Review: This scholarly text is the second academic publication by Sedgwick, who has made a name for herself by becoming one of the prominent researchers of 'queer theory'. Sedgwick is a professor of English at Duke University. In this book, she elaborates her focus on the study of male homosexuality in Western texts, and so reads between the lines, as it were, of mainly canonical works by authors such as Melville, Wilde, James and Proust for signs of obscure queer themes and subtexts.

Sedgwick's main argument is as follows: she believes that homosexuality - male and lesbian - tends to be represented in both society and in literature as though it were an unstable, even deviant or perverse alternative to the fixed norm of heterosexuality. Homosexuality is all too often a thing of 'the closet'; it is a secret waiting to come out; it is the 'love that dare not speak its name'. In Sedgwick's preface to this book, she introduces a note of urgent contemporaneity to her writing that continually resurfaces later on. Clearly, Sedgwick perceives an urgent topicality in her subject matter.

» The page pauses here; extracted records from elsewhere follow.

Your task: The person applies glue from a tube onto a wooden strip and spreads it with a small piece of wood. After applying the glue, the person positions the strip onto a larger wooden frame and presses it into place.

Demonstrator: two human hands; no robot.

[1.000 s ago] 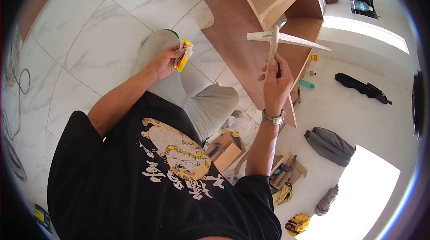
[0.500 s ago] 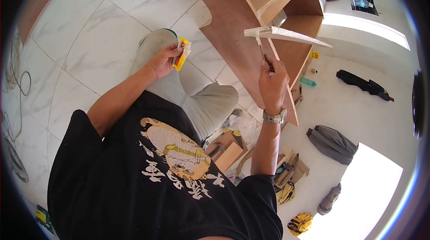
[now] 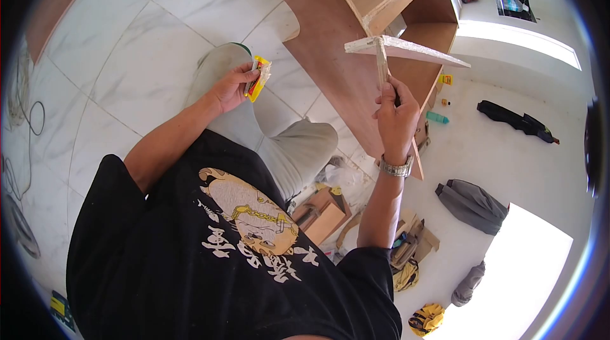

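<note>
My left hand point(image 3: 229, 90) is closed on a yellow printed piece point(image 3: 258, 86) that has pale paste along its edge. It is held over my bent knee. In my right hand point(image 3: 398, 111) is a narrow putty knife point(image 3: 382, 64), its blade coated in pale paste. The blade's end meets the edge of a wooden board point(image 3: 419, 54), which is streaked with whitish filler. That board juts out from a large wooden panel point(image 3: 330, 41) of a shelf unit. My fingers hide the knife's handle for the most part.
Marble-look tiles point(image 3: 146, 41) cover the floor. An open box point(image 3: 321, 213) and a plastic bag point(image 3: 343, 175) lie near my legs, with bags and cardboard point(image 3: 413, 245) farther right. A teal bottle point(image 3: 437, 117) is beyond the panel. Cables point(image 3: 32, 124) trail at the left.
My right hand has shifted slightly right and down, turning the putty knife so more of its blade shows along the board's edge. My left hand stays in place.
</note>
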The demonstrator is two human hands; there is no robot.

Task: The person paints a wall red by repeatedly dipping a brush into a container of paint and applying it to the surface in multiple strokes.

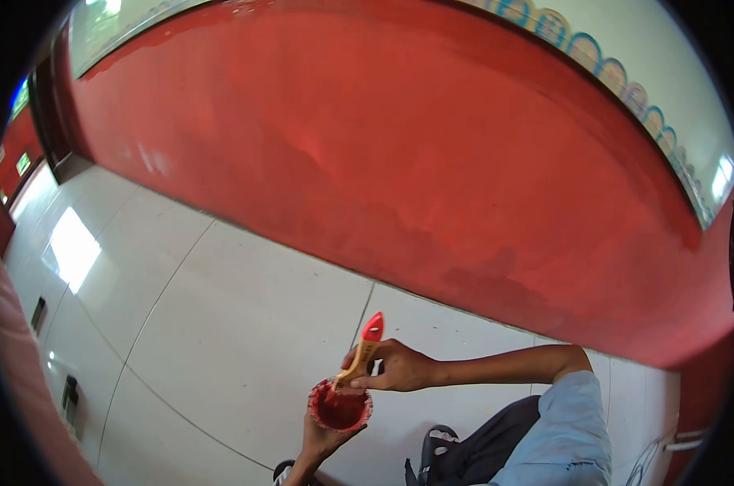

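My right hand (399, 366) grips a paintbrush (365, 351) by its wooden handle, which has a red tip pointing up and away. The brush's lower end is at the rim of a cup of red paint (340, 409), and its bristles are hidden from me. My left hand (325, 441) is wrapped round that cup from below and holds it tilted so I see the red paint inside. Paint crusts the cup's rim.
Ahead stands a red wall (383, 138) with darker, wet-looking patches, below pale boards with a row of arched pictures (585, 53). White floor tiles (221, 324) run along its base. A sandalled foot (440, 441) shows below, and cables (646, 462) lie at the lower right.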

This argument is sound. The execution is mostly fine. Occasionally Sedgwick seems to truncate her examination of works as soon as she has provided us with the bare outlines of their queer subtexts. For instance, she tells us that Claggart in Melville's 'Billy Budd' is gay, and that his testimony against the short story's title character contains an array of important, yet pervasively subtle, sexual connotations. Sometimes this approach borders dangerously on dispensing cheap thrills as Sedgwick proceeds to list terms that constitute sexual innuendo. Having done this, she does not try to link other themes in 'Billy Budd' - issues of legality, of social hierarchies and of mutiny - with the theme of homosexuality. Thus she doesn't always carry her analysis far enough. Why is Claggart gay, but not Billy Budd himself, or any of the other sailors aboard the Bellipotent for that matter? Why does Sedgwick make this seemingly petty distinction when the text itself is, as she rightly argues, deliberately secretive to the extent that it is refuses to make such details explicit? Still, this is an admirable and well-intentioned effort to create a foundation for further studies of queer theory. At the same time Sedgwick tries to emphasize the broader social relevance of her concerns. But here's the final catch: her style of writing is so densely compacted, so obfuscatory, so Jamesian in its complex morass of never-ending clauses that it's bound to marginalize a potentially much larger audience than the one it has now. And so this text, which is relevant in one sense, is esoteric in another. Moreover, Sedgwick likes to combine eloquence with banal profanities as freely as she mixes readings of Proust with Willie Nelson. For those who are phased by such language games, this set of reviews is where your intimacy with Sedgwick ends. For those remaining, Sedgwick's writing is a rare treat.